Thursday, December 20, 2018

HALV: The Growing Smallness of Boss Turner.

It is becoming apparent that Mayor Sylvester 'Boss' Turner might not be big enough to handle the challenges he is currently facing.

City Moves to Implement Prop B, Despite Uncertainty Over When Lay-offs Begin. HoustonChronicle ($$$)

If you're not at least a digital subscriber to the Houston Chronicle you might not be able to read this. If, say, you've already exhausted your reading of 3 free articles on stories about the Rockets, soft-porn slide shows or Erica Grieder trying to convince us and herself that she's the smartest, most bestest political writer EVAH and not just someone who wrote a book and then acted erratically at both her last job and on Twitter.

If you can't, that's too bad.  Because the article is starting to paint Boss Turner as a diminutive figure in a place of power during a time when big challenges are at hand.
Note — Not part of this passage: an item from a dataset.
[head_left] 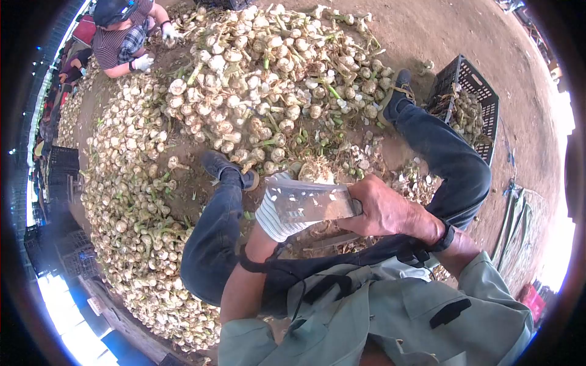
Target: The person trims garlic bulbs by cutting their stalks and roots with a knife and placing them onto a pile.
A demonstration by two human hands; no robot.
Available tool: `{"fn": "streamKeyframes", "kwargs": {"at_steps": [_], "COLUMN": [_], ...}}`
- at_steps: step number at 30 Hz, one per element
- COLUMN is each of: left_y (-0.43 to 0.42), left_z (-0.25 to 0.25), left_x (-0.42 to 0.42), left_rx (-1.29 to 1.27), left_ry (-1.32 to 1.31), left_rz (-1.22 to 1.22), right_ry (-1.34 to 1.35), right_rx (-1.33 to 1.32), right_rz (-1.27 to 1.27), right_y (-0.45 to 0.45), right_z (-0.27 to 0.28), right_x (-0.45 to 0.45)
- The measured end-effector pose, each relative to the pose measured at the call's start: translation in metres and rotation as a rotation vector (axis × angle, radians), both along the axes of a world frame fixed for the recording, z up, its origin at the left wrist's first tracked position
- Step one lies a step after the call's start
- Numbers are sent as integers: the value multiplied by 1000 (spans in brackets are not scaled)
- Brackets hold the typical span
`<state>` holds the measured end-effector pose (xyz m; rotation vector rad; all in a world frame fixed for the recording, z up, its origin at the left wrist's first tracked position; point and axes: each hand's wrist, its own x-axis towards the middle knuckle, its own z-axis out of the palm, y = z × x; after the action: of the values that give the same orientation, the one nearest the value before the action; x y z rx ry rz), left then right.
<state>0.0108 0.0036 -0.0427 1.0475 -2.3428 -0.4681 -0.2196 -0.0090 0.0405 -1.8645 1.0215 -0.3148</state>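
My right hand (381, 206), bare, is closed round the handle of a cleaver (314, 203). Its wide blade points left, with pale scraps stuck to the metal. Behind the blade is my left hand (278, 213) in a white knitted glove; its fingers are mostly hidden, so I cannot see what they hold. Just beyond the blade's upper edge shows a pale garlic bulb (316, 171), close to the left hand; whether they touch is unclear. Cut stalks and loose bits of garlic (360, 155) litter the ground between my feet.
A large heap of garlic bulbs (274, 67) lies ahead, and another spread (131, 201) runs along my left. A black crate (488, 110) with garlic stands by my right knee. At the upper left crouches a person (119, 43) with gloved hands. Dark crates (64, 161) stand far left.
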Motion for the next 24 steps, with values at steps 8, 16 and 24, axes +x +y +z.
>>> {"fn": "streamKeyframes", "kwargs": {"at_steps": [8, 16, 24], "left_y": [1, 3, 2], "left_z": [44, 12, 37], "left_x": [-18, -42, -36], "left_rx": [415, 760, 803], "left_ry": [194, 1490, 1549], "left_rz": [78, 235, 365], "right_ry": [69, -619, -514], "right_rx": [301, 411, 357], "right_rz": [20, -351, -516], "right_y": [-10, 24, 9], "right_z": [-38, -45, -24], "right_x": [-28, -13, 21]}}
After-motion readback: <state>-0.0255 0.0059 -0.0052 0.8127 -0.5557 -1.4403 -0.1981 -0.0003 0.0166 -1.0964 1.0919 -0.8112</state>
Granted, the Houston Fire Fighter's Union SHOULD want to negotiate at this point because they would be doing so from a position of power. From that standpoint Turner the Shrinking probably doesn't want to hit the negotiating table because there is increasing evidence that he's just not that good at it.

Turner understands the potential disastrous effects of his negotiating under the looming specter of Prop B. You have to at least give him that.  But for the rest of his tactics, asking city departments to ponder budgets with cuts that are probably deeper than they should go, threatening mass layoffs of first responders, denigrating the work of fire personnel etc.  These are signs of a man shrinking away from the challenge faster than a Ford F-250 barreling along a Houston freeway without care or concern for his fellow drivers.

Here's the thing.  Houston NEEDS leadership right now. It needs a large-thinking individual with big ideas and bold solutions to a host of problems.  What it has is a diminutive cypher, a life-long politician with little in the way of career accomplishment who is now refusing to even entertain ideas for solutions. Even the bad ones.  His head could not be any further into the sand if only his ankles were still showing.

But, the lawyers are still getting paid.  As are his other political patrons. Contracts with former business partners are paying them Millions of dollars and the only argument justifying this is that they are "former" business partners. As if friendships and patronage end when professional bonds are broken.

There is waste in the City of Houston budget, of that I'm sure.  And while I have my doubts that there is enough waste to carve out to fully fund the fire fighter pay raise, fix Houston's dilapidated infrastructure, address flooding concerns, and increase the staffing levels for police officers, etc. the biggest problems for Houston right now are even deeper still, more problematic than fiscal disaster.

The biggest problem for Houston right now is that the Houston Area Leadership Vacuum seems to be centered around one very small man.  A man whose current plan is to wait and hope. Hope that they get the right judge, the right court-order, the right decision that will let him continue on his path of busting the pillow-soft revenue cap, increasing taxes and using those funds to increase payments to his patronage.

The important thing to remember here is that "Houston Mayor" has been described in the media and by himself as being Turner's "dream job" his life-long aspiration. The gold-ring in what he has imagined to be his storybook political career.

Some story books are horror stories, and they don't end well.  Unless the hero of the story has a transformative moment that provides him the courage to rise up and defeat the demon.

Right now we're half way through the Turner story and there's scant evidence that a heroic transformation is in our near future.

But he's having his in-front-of-the-looking-glass "Eat me, Drink me" moment.